___ Source data

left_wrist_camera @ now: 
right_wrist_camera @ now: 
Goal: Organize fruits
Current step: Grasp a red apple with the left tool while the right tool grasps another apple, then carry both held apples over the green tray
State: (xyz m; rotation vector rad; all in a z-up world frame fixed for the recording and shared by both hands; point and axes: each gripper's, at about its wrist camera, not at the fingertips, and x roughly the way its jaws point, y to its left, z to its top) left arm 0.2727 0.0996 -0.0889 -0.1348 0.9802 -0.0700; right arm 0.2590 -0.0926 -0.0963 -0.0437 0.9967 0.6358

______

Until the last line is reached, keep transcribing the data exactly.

left_wrist_camera @ now: 
right_wrist_camera @ now: 
Goal: Organize fruits
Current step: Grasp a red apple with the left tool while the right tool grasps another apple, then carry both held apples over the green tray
State: (xyz m; rotation vector rad; all in a z-up world frame fixed for the recording and shared by both hands; point and axes: each gripper's, at about its wrist camera, not at the fingertips, and x roughly the way its jaws point, y to its left, z to its top) left arm 0.2727 0.0996 -0.0889 -0.1348 0.9802 -0.0700; right arm 0.2590 -0.0926 -0.0963 -0.0437 0.9967 0.6358

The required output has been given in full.